## WHAT THE TASK REQUIRES
The word "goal" occurs in some lines of the data. Return each such line.

## INPUT MATERIAL
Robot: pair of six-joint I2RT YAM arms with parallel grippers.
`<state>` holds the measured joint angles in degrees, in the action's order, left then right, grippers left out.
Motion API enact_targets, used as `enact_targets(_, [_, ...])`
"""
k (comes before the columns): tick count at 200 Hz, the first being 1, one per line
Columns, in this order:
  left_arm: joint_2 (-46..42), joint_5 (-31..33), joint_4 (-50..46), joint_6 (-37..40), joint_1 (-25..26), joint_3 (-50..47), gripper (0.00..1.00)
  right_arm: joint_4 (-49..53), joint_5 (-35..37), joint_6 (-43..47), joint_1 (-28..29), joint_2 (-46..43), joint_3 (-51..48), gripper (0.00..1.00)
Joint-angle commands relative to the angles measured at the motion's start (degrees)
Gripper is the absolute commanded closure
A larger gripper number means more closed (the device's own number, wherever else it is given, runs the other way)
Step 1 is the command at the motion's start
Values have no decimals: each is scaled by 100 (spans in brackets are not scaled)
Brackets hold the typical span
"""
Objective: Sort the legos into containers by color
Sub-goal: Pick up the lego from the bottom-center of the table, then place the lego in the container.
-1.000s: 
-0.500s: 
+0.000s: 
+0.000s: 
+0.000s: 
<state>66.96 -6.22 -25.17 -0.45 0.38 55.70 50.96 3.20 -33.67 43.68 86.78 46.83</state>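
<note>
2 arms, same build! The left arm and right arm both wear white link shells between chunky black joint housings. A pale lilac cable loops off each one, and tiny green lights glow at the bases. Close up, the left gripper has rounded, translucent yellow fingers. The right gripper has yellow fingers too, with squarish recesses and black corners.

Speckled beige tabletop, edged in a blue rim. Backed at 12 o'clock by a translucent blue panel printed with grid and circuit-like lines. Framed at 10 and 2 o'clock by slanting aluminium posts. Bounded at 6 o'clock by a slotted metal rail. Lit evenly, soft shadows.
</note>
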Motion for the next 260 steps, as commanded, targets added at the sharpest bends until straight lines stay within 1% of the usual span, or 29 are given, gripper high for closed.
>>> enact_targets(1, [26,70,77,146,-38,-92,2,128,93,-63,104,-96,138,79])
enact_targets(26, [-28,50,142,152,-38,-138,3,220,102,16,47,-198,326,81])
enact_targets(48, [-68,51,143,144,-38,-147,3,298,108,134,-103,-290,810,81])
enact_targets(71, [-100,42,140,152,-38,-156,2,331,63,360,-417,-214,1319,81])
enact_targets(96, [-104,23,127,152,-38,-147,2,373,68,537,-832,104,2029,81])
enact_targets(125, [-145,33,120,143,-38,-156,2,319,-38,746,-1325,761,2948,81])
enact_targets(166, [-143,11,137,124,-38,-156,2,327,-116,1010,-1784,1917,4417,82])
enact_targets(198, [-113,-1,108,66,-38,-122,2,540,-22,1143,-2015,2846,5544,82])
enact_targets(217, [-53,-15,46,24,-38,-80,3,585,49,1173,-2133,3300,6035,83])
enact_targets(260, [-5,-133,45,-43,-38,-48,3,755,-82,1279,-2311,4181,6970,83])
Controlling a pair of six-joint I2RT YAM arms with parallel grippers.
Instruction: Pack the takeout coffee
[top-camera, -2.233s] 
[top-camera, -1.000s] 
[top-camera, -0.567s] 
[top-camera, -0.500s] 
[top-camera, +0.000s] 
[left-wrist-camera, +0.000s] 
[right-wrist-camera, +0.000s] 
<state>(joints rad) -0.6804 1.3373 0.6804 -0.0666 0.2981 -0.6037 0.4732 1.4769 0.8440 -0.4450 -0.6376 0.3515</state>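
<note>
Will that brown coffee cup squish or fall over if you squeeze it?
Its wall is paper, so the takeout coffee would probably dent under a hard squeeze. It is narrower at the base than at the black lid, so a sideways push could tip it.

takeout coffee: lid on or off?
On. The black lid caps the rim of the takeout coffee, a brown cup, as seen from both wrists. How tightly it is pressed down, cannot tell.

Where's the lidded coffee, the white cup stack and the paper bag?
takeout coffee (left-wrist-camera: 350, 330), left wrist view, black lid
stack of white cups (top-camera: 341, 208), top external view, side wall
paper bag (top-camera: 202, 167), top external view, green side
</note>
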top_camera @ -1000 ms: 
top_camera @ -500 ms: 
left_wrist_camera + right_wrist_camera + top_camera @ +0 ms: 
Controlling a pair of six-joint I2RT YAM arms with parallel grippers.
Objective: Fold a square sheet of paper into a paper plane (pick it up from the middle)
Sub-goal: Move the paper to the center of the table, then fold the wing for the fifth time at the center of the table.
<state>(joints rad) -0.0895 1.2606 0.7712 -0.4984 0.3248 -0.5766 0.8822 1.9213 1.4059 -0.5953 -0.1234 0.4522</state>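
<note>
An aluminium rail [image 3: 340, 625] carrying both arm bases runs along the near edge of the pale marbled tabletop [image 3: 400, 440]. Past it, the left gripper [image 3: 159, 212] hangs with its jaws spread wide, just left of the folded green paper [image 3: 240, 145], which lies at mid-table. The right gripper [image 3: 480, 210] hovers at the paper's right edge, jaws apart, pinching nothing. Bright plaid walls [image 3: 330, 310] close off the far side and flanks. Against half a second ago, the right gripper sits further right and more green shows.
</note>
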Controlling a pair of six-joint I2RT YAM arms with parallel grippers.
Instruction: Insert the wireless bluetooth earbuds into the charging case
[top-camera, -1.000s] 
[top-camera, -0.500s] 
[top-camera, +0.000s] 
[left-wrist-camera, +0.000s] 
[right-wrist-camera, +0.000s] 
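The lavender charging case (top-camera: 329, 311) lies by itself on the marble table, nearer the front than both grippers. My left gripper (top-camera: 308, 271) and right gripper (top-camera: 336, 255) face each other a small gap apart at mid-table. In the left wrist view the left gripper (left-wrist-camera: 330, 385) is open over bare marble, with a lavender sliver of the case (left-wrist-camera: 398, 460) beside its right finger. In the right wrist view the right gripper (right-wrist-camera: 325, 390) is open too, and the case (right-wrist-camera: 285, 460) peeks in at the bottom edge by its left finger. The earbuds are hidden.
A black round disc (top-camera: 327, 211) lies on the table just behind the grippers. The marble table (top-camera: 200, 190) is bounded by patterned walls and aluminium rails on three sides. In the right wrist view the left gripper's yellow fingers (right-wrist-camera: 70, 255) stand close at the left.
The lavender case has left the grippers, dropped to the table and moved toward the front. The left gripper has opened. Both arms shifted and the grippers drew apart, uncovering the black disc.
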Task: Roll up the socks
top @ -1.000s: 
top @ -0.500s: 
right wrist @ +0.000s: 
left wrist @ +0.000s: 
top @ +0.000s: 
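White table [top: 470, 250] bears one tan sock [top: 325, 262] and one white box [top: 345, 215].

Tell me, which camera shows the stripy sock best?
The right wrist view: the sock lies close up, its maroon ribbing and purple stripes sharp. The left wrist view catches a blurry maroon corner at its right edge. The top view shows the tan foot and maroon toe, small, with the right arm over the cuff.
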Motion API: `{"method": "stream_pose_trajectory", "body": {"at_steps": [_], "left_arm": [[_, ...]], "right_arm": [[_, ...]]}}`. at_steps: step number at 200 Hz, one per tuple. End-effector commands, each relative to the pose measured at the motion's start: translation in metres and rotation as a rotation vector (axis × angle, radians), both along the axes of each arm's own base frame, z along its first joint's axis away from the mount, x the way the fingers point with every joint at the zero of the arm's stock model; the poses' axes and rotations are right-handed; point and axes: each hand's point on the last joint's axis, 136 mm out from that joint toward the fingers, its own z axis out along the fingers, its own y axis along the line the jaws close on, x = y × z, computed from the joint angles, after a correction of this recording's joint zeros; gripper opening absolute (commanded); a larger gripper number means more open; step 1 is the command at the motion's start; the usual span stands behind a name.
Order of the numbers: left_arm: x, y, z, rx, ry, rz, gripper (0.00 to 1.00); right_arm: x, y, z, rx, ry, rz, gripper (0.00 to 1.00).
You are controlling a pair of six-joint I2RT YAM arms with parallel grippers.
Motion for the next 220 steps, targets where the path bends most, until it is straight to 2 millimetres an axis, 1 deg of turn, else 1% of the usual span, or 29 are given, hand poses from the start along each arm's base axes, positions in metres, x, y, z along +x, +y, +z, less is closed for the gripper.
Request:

## RESPONSE TO THE EXERCISE
Sub-goal: Pick up the lego from the bottom-center of the table, then place the lego in the container.
Sub-goal: Move the paper to the center of the table, then fold the wing for the fifth time at the center of the table.

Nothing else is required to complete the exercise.